Soil Microbial Communities and Metabolic Function of a Northern Alabama Forest Ecosystem.

Thinning, prescribed burning, and their combinations, are common forest management practices to restore degraded forest communities and to prevent uncontrollable wildfires. However, their impacts on soil microbial communities, which are vital to global element cycling, are traditionally overlooked. In this study, the effects of thinning and burning on microbial communities and metabolic functions was evaluated in a forest ecosystem using ester-linked fatty acid methyl ester (EL-FAME) coupled with assays of enzymes important in carbon, nitrogen, phosphorus, and sulfur cycling, such as laccase, manganese peroxidase (MnP), xylanase, β-glucosidase, β-glucosaminidase, acid phosphatase, and arylsulfatase. The treatments comprised of three burning patterns (no burn, 3yr- and 9yr- burn cycles) and three levels of thinning (no thin, lightly thinned, and heavily thinned) in a completely randomized design layout located at the Bankhead National Forest of Alabama. Five years after treatments were initiated, microbial communities increased in the lightly-thinned plots and decreased in the burn-only plots compared to the no-burn/no-thinned (reference) plot.

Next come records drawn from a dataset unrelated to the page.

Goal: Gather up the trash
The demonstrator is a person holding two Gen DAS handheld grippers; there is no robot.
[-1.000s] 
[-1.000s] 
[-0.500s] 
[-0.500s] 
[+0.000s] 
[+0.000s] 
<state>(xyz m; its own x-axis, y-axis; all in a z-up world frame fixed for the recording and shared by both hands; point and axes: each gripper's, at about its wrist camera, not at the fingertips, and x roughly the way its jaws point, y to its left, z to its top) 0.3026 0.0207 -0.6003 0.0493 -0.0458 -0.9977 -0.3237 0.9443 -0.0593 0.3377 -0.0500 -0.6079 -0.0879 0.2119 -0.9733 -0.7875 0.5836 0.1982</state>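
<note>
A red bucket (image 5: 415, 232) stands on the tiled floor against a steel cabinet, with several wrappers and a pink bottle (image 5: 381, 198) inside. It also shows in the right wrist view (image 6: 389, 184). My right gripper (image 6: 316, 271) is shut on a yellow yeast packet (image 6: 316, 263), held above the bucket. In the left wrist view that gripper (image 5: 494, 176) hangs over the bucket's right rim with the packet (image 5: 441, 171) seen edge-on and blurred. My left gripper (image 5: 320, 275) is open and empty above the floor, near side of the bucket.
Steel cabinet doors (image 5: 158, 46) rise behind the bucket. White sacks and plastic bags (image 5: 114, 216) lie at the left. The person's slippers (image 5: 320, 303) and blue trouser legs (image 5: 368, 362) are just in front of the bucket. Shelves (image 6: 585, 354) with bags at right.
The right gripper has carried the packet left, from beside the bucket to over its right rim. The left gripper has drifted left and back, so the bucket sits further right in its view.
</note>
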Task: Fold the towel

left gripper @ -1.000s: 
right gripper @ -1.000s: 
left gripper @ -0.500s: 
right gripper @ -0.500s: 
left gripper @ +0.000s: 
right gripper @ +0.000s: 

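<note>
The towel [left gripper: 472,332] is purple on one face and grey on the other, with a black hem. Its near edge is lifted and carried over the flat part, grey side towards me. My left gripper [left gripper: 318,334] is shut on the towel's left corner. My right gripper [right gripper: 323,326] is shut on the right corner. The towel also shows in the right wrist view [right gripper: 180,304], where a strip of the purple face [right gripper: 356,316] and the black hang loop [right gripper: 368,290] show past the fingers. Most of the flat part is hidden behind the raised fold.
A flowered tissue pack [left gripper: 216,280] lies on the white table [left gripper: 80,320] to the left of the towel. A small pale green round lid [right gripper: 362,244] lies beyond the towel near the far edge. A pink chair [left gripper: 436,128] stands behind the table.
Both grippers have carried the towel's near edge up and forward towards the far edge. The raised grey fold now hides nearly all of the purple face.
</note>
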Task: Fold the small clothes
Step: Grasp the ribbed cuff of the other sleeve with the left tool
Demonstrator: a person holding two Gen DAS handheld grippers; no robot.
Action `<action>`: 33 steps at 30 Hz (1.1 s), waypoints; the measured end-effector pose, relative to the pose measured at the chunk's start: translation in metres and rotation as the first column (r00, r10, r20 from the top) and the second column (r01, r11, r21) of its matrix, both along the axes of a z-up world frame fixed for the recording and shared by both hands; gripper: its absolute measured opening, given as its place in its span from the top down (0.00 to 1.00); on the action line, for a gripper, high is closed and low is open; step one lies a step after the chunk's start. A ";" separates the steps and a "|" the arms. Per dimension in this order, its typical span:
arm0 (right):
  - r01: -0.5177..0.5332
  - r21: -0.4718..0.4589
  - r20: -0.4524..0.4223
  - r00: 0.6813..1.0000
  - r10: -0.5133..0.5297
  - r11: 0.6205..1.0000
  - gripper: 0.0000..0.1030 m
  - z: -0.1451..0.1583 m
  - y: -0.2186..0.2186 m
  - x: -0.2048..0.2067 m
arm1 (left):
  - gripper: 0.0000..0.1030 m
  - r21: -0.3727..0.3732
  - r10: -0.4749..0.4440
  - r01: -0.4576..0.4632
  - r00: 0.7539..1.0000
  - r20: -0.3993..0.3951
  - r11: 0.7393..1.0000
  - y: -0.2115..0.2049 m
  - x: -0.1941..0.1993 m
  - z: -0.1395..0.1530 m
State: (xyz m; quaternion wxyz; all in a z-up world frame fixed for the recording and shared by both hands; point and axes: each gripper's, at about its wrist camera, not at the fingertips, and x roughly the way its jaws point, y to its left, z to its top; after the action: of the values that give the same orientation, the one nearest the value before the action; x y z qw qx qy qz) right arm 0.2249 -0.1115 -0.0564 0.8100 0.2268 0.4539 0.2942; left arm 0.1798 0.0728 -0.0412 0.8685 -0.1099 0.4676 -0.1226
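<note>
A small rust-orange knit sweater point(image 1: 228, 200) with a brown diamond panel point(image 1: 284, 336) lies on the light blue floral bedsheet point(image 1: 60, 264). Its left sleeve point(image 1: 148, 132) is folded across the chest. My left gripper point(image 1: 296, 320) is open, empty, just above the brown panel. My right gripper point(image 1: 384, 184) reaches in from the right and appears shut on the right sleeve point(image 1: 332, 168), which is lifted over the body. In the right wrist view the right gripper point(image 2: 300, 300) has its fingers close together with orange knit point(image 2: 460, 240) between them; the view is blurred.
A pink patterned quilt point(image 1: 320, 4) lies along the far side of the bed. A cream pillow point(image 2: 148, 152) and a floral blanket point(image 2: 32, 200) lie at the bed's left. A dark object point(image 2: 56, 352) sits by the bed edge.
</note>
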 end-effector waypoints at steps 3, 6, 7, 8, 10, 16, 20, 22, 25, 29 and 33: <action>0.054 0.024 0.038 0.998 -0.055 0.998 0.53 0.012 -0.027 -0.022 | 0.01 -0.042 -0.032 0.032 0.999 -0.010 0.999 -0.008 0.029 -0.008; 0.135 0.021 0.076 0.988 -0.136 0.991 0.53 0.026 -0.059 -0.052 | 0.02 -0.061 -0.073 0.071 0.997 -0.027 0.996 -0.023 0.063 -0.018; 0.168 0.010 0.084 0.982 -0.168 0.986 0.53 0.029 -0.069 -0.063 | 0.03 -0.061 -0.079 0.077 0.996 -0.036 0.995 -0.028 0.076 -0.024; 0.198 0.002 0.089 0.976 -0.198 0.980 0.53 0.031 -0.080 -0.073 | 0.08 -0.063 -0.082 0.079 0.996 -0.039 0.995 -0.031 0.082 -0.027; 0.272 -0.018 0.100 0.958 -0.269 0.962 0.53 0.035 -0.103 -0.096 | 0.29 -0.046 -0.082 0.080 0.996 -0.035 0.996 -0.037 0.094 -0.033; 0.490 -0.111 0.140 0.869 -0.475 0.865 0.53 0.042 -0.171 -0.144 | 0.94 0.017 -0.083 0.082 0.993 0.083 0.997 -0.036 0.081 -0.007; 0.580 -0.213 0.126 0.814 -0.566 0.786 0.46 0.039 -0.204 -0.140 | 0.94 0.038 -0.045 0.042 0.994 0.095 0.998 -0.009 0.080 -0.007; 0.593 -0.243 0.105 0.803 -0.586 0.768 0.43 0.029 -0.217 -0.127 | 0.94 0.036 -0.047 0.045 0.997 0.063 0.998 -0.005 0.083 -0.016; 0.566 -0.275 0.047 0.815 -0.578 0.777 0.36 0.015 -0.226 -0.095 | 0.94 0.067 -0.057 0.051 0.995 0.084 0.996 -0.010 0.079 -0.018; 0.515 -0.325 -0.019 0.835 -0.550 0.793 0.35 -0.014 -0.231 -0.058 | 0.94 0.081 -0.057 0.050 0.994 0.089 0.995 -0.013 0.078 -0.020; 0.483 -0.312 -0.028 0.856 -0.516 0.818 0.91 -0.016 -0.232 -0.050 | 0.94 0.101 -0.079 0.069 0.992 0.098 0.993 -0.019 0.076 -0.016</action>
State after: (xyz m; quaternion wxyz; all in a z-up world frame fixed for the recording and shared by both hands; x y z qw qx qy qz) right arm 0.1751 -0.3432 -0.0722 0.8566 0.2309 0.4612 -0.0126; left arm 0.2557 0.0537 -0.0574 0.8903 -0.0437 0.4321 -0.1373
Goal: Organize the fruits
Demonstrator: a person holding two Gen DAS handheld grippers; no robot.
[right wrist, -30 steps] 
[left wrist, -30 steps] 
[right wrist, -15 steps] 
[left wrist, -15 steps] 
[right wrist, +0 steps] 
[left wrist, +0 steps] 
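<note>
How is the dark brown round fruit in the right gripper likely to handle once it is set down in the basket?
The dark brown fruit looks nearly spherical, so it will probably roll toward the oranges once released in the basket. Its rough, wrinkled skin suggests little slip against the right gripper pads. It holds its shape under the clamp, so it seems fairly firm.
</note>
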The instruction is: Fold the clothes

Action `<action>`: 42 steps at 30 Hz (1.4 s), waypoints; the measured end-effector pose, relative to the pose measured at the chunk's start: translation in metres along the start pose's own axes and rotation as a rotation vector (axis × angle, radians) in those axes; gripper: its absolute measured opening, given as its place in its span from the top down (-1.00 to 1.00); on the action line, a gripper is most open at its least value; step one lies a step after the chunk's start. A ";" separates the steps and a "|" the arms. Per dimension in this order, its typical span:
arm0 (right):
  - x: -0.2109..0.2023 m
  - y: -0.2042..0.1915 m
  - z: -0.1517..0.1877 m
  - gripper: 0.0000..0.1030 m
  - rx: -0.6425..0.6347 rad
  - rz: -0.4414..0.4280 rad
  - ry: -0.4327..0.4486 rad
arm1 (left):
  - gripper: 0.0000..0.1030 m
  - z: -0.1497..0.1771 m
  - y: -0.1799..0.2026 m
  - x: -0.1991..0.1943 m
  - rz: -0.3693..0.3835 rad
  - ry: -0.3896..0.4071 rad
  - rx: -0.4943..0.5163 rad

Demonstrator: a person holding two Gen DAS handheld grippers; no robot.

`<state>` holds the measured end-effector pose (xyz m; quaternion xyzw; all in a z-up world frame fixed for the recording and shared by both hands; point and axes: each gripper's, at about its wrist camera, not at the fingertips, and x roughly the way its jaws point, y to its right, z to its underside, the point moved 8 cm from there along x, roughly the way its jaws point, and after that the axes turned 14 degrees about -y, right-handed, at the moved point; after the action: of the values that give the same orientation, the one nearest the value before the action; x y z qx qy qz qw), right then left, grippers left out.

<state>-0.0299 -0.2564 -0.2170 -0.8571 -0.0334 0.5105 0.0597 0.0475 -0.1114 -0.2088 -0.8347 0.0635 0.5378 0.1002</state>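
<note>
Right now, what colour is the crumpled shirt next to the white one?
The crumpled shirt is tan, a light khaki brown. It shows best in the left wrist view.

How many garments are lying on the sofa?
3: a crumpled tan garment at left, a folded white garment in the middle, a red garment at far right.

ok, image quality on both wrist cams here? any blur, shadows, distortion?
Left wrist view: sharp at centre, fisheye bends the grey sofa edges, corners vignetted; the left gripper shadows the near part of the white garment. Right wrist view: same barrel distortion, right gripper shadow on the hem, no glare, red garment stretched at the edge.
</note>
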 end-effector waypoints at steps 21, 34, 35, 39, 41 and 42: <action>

Thinning promoted soil ligninolytic enzymatic activities, as both lightly- and heavily-thinned treatments exhibited greater laccase and MnP activities than the no-thinned plots. There was increase in hydrolysis of hemicellulose with thinning, as demonstrated by xylanase activities. Lower activities of β-glucosidase in the heavily-thinned treatments correspond to an increase in the deposition of woody material with restricted access to cellulose. Geometric mean enzyme activity (GMea) index of all seven enzymes were greater under the lightly thinned plots than the heavily-thinned and no-thinned plots, with implications of potential higher metabolic function under those practices. Overall, the light thinning increased the relative abundance of the microbial communities, and the metabolic capacity of the soil.